What rates would be required for this result to occur?
Also, it seems to me that there's a similar problem when a capital gains tax rate similarly allows people to take money out of investments because the tax structure makes it painless.
It was also discussed (on this blog I think) recently that Chapt S corps (where income is declared as personal instead of corporate) also could use some ironing out of kinks in the tax structure.
If we want America's manufacturing and other business to go, then we need to make the tax structure 'push' money towards investing.
Matt Yglesias says it's
Matt Yglesias says it's unlikely we can effectively rein in stratospheric compensation levels in the finance industry. The guys who work on Wall Street are just too smart:...
Or too well connected. They are not very bright or they would not have let themselves get leveraged up at 50:1 levels in some cases. I'm a financial idiot myself, but even I knew long before the present crisis that real estate prices can go down.
This is neither true nor thought out
For a whole bunch of reasons, marginal tax rates higher than 50% or so are pretty unlikely, and effective tax rates at that level are probably impossible. After all, those Wall Street guys are pretty good at tax planning, too.

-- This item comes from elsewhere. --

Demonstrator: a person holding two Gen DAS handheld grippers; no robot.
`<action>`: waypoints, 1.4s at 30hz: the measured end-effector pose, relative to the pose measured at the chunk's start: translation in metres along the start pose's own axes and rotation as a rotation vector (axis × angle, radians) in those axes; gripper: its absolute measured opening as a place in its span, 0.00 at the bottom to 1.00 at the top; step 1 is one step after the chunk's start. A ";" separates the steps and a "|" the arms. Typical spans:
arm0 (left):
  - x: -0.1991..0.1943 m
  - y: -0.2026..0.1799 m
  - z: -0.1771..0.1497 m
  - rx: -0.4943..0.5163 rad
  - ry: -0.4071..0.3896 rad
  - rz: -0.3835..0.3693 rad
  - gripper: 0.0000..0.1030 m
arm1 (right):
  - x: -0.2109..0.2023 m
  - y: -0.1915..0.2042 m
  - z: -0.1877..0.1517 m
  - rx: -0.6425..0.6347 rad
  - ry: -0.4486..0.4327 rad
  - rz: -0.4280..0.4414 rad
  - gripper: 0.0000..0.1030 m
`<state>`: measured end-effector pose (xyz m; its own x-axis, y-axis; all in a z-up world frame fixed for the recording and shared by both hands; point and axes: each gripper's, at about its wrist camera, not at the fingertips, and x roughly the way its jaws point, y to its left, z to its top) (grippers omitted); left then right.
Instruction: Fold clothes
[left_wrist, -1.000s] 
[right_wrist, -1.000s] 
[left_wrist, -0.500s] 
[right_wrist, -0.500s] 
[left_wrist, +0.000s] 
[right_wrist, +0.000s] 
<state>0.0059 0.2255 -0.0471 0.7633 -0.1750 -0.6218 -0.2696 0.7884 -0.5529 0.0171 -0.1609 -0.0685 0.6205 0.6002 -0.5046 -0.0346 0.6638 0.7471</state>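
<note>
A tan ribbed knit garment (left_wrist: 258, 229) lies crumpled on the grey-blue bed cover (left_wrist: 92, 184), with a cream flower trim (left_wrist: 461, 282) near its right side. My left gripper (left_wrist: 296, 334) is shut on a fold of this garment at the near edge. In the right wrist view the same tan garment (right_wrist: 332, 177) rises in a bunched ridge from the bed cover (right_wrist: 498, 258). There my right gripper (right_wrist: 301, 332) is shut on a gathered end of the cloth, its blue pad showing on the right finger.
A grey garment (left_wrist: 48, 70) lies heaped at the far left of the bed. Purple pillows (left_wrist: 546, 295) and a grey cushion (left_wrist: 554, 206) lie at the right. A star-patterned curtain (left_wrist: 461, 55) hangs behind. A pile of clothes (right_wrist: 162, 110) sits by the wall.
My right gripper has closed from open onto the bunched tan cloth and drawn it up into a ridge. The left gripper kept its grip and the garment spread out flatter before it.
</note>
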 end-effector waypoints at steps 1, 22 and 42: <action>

Oh, please. Look, the United States Government has the last word. And when overseas folks are involved, we have a lot more influence with them than any given bank. We're the motherfucking 800-lb gorilla. We can get effective tax rates anywhere we want them to be. It's just a question of how much money we have to spend to make this be true.

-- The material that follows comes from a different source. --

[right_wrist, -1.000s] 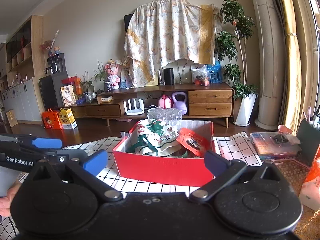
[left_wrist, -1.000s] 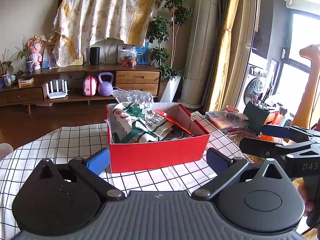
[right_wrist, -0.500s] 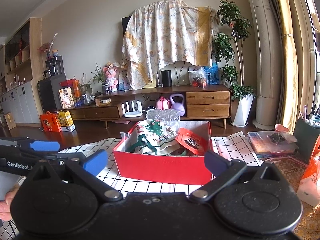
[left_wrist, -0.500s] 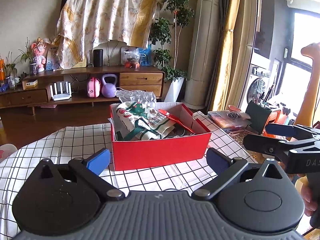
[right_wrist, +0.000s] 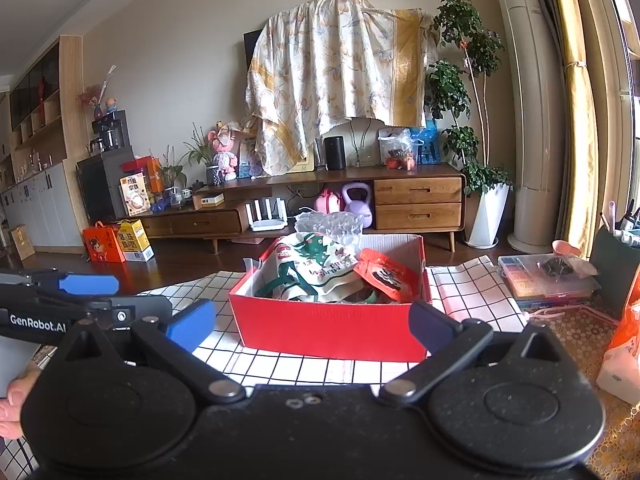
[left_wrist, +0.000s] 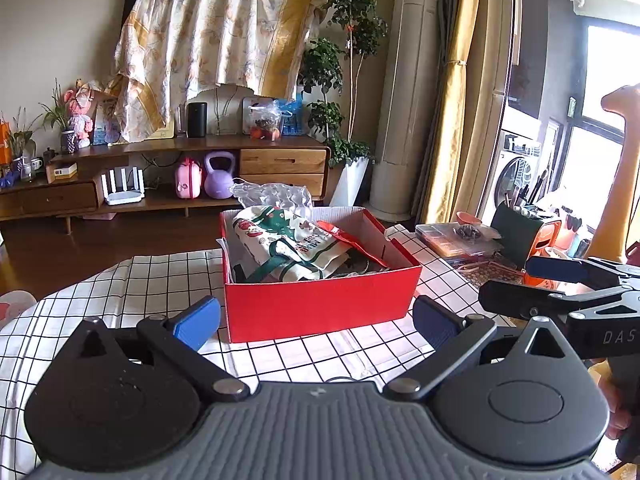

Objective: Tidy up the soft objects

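Note:
A red box [left_wrist: 320, 304] [right_wrist: 328, 328] stands on the checked tablecloth [left_wrist: 120, 284] [right_wrist: 472, 292]. Inside lie a white and green printed cloth bag [left_wrist: 292, 244] [right_wrist: 316, 268], a red pouch [left_wrist: 352, 240] [right_wrist: 386, 276] and clear bubble wrap [left_wrist: 272, 196] [right_wrist: 328, 224] at the back. My left gripper [left_wrist: 316, 322] hangs open just in front of the box, nothing between its fingers. My right gripper [right_wrist: 312, 326] is open too, also short of the box and holding nothing. Each gripper shows at the edge of the other's view.
A clear plastic case [left_wrist: 456, 236] [right_wrist: 548, 280] and a dark pen holder [left_wrist: 520, 236] sit right of the box. A wooden sideboard [right_wrist: 304, 204] with a draped sheet, a purple kettlebell and a plant lines the far wall. A white packet [right_wrist: 620, 364] lies at far right.
Both grippers have drawn back slightly and risen, so the box looks a little smaller and farther. Both stay open with nothing held.

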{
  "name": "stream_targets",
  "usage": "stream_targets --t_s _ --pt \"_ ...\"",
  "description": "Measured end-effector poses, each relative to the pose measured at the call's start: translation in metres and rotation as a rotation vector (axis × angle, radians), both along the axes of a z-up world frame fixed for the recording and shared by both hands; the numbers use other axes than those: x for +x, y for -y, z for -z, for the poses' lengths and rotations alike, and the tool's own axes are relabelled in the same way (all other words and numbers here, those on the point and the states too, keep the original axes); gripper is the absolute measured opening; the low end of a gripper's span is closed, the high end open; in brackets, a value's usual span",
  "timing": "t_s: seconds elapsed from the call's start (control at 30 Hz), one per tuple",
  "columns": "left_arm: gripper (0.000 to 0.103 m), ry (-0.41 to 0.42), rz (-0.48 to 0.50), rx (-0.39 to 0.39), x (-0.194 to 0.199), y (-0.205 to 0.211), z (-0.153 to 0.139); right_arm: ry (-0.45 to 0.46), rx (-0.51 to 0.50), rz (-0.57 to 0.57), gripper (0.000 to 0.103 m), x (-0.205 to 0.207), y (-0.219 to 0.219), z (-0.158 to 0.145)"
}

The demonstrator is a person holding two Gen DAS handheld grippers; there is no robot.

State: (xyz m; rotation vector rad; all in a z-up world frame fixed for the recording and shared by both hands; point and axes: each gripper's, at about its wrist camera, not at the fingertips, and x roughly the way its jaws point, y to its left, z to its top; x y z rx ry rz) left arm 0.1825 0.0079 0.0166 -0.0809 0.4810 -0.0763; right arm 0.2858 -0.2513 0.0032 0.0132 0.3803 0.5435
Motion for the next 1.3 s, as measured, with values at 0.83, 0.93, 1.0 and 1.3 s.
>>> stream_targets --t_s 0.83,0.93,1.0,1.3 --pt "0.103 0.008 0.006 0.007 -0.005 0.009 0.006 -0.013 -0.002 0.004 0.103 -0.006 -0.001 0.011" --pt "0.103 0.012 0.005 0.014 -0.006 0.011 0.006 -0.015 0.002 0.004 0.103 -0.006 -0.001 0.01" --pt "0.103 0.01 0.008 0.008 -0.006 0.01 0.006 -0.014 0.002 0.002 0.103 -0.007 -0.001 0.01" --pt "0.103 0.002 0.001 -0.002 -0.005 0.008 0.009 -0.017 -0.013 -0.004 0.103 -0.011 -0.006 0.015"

You hand 50 billion over to the IRS, make financial crime DoJ's top priority, and crank the fraud penalties up to max, and use a Democratic Majority in congress to aggressively close loopholes, and you could get tax rates wherever you want them. It's merely a question of political will.
Sunshine legislation
It's a truism that you can't make any serious money on Wall Street in the daylight, because you can't defend a price premium for a product that anyone can copy.

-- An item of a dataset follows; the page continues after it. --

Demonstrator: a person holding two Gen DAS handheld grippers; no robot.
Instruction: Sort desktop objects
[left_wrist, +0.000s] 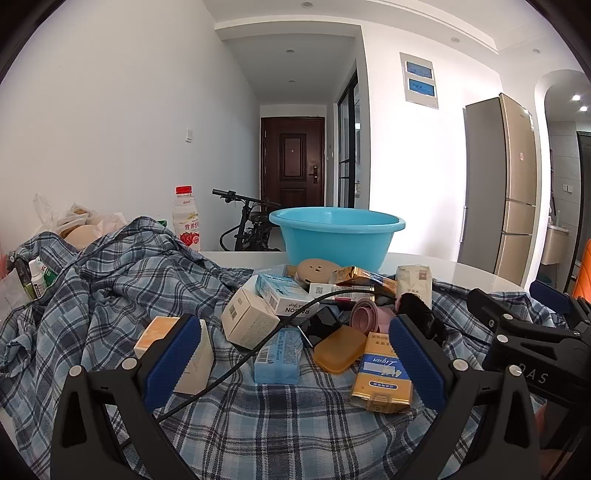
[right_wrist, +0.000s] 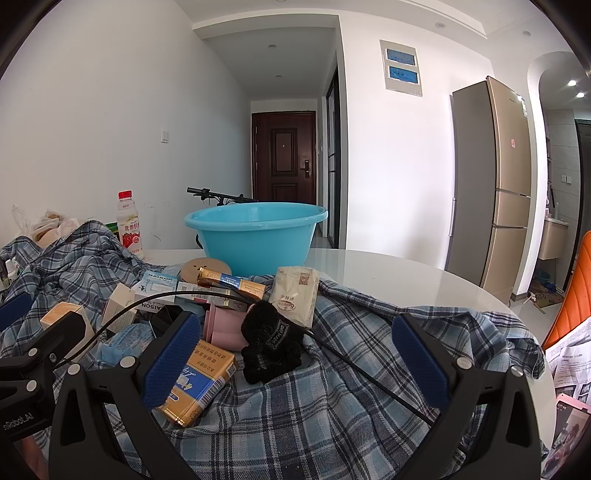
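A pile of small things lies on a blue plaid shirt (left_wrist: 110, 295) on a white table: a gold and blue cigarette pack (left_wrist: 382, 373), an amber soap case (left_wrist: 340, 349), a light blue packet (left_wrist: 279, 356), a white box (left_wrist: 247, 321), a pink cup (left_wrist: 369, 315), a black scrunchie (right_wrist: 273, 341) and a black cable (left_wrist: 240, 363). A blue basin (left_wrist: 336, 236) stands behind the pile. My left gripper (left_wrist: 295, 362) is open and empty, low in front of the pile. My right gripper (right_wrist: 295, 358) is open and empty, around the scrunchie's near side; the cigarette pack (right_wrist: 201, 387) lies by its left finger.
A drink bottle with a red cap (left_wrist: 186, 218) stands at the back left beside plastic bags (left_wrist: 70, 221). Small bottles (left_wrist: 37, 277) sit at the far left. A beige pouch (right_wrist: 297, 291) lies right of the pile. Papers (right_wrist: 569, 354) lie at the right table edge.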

The solution to reining in Wall Street's size and profitability, and thus as you point out to the Street's ridiculous compensation practices, is to mandate much, much more transparency. No "dark pools," full disclosure of OTC contracts, etc.
The regulatory underlying principle is actually quite straightforward, if potentially complex in its application: all transactions should have disclosure requirements that reveals information to non-party players. That way the marketplace as a whole gets collectively smarter with every transaction.
The whole (Hayekian) argument for markets is that they are the most efficient way yet discovered to aggregate dispersed information from people with an incentive to horde it (or at least no incentive or structured way to share this information). Marketplaces which fail to fulfill this function are not working the way they should, and should be regulated to ensure they fulfill this function.
As Polanyi taught us long ago, the government's role in the economy should not be about picking winners or micromanaging the internal decisions of corporations (including compensation), but rather should mainly be about shaping markets to produce socially optimal outcomes. And mandating transparency on Wall Street is a clear case of what the government should be doing.
And along the way, it will largely solve the compensation problem.
the so-called "financial" economy
The government has given a whole class of rich people the "right" to strip the value from the American economy through this thing called the "financial" economy. Yes, the country needs a functioning banking system, but the one we have now obviously isn't. We need to spend less time/$$$ propping up big business and more time/$$$ investing in real (i.e. not financial) jobs that actually make this country work.
In other words, if the financial hotshots fail to put capital toward better use, then we'll do it for them by raising taxes. If they piss and moan, then they are free to take their talents elsewhere and ruin some other country.